Assignment. The data below is to be copied exactly, line by line.

Collected material.

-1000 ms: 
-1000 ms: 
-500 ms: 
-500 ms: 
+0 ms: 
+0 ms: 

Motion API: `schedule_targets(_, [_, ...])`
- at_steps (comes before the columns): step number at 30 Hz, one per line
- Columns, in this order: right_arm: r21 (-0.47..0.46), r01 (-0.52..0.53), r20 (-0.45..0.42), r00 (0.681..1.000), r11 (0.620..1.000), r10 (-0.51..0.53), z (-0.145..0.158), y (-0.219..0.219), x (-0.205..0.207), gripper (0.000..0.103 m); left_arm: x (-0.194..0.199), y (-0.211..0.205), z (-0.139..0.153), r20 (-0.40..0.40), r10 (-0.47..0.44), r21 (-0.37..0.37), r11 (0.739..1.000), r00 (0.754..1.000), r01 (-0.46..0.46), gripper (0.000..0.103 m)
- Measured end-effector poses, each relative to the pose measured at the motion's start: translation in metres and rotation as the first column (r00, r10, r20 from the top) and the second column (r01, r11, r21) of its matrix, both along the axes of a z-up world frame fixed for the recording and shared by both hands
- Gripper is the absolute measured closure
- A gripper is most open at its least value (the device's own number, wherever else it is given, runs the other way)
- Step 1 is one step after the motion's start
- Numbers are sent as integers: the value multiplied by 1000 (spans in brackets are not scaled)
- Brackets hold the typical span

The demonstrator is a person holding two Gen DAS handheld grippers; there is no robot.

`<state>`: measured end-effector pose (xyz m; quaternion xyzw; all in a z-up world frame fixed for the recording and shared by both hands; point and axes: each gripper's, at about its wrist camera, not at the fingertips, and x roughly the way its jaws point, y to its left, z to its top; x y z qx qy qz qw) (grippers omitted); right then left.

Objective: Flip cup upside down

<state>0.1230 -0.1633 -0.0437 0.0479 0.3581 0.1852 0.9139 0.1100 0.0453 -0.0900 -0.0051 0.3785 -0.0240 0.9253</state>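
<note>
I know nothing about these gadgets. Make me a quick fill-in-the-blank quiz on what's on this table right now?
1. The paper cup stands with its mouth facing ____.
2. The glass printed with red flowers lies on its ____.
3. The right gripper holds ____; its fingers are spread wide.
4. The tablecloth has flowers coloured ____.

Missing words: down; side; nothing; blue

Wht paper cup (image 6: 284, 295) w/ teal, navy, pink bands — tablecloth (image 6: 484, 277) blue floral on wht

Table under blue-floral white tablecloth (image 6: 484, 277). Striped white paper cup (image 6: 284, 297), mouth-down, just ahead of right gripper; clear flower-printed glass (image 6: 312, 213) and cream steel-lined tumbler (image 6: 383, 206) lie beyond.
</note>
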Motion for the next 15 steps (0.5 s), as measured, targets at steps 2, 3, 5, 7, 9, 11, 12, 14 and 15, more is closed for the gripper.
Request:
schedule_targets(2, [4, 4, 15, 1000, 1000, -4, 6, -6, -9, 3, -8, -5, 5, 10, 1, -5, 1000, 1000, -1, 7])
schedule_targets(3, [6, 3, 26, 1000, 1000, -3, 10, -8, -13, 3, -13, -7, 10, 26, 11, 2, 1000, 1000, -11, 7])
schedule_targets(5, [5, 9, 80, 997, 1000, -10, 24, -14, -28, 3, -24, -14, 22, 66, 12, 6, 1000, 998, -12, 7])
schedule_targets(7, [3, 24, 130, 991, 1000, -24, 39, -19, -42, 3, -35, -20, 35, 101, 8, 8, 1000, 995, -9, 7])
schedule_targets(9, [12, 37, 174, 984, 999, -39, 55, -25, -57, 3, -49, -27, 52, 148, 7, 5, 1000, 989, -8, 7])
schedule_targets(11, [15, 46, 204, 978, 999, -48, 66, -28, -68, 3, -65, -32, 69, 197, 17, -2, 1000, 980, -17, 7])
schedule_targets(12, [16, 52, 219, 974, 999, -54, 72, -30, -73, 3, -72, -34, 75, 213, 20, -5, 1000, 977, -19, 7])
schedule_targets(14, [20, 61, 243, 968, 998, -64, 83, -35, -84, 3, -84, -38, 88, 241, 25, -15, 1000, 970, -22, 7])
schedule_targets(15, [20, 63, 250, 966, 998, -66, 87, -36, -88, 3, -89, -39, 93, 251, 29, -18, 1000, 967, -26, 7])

Solution to the exercise.
-1000 ms: 
-1000 ms: 
-500 ms: 
-500 ms: 
+0 ms: 
+0 ms: 

Motion API: `schedule_targets(_, [_, ...])`
- at_steps (comes before the columns): step number at 30 Hz, one per line
- Columns, in this order: right_arm: r21 (-0.47..0.46), r01 (-0.52..0.53), r20 (-0.45..0.42), r00 (0.681..1.000), r11 (0.620..1.000), r10 (-0.51..0.53), z (-0.145..0.158), y (-0.219..0.219), x (-0.205..0.207), gripper (0.000..0.103 m); left_arm: x (-0.194..0.199), y (-0.211..0.205), z (-0.139..0.153), r20 (-0.40..0.40), r10 (-0.47..0.44), r21 (-0.37..0.37), r11 (0.739..1.000), r00 (0.754..1.000), r01 (-0.46..0.46), gripper (0.000..0.103 m)
- Measured end-effector poses, each relative to the pose measured at the motion's start: translation in metres and rotation as the first column (r00, r10, r20 from the top) and the second column (r01, r11, r21) of its matrix, both along the axes of a z-up world frame fixed for the recording and shared by both hands
- Gripper is the absolute measured closure
- A gripper is most open at its least value (the device's own number, wherever else it is given, runs the other way)
- Step 1 is one step after the motion's start
- Numbers are sent as integers: the value multiplied by 1000 (spans in brackets are not scaled)
- Brackets hold the typical span

The demonstrator is a person holding two Gen DAS handheld grippers; there is no robot.

`<state>`: measured end-effector pose (xyz m; quaternion xyzw; all in a z-up world frame fixed for the recording and shared by both hands; point and axes: each gripper's, at about its wrist camera, not at the fingertips, and x roughly the way its jaws point, y to its left, z to its top; x y z qx qy qz qw) (grippers omitted); right then left.

Objective: Flip cup upside down

<state>0.1230 -0.1633 -0.0437 0.0479 0.3581 0.1852 0.9139 0.1100 0.0453 -0.0900 -0.0051 0.3785 -0.0240 0.9253</state>
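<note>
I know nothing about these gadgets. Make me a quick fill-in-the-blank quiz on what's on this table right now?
1. The paper cup stands with its mouth facing ____.
2. The glass printed with red flowers lies on its ____.
3. The right gripper holds ____; its fingers are spread wide.
4. The tablecloth has flowers coloured ____.

Missing words: down; side; nothing; blue

Wht paper cup (image 6: 284, 295) w/ teal, navy, pink bands — tablecloth (image 6: 484, 277) blue floral on wht

Table under blue-floral white tablecloth (image 6: 484, 277). Striped white paper cup (image 6: 284, 297), mouth-down, just ahead of right gripper; clear flower-printed glass (image 6: 312, 213) and cream steel-lined tumbler (image 6: 383, 206) lie beyond.
</note>
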Motion for the next 15 steps (0.5 s), as measured, targets at steps 2, 3, 5, 7, 9, 11, 12, 14 and 15, more is closed for the gripper.
Request:
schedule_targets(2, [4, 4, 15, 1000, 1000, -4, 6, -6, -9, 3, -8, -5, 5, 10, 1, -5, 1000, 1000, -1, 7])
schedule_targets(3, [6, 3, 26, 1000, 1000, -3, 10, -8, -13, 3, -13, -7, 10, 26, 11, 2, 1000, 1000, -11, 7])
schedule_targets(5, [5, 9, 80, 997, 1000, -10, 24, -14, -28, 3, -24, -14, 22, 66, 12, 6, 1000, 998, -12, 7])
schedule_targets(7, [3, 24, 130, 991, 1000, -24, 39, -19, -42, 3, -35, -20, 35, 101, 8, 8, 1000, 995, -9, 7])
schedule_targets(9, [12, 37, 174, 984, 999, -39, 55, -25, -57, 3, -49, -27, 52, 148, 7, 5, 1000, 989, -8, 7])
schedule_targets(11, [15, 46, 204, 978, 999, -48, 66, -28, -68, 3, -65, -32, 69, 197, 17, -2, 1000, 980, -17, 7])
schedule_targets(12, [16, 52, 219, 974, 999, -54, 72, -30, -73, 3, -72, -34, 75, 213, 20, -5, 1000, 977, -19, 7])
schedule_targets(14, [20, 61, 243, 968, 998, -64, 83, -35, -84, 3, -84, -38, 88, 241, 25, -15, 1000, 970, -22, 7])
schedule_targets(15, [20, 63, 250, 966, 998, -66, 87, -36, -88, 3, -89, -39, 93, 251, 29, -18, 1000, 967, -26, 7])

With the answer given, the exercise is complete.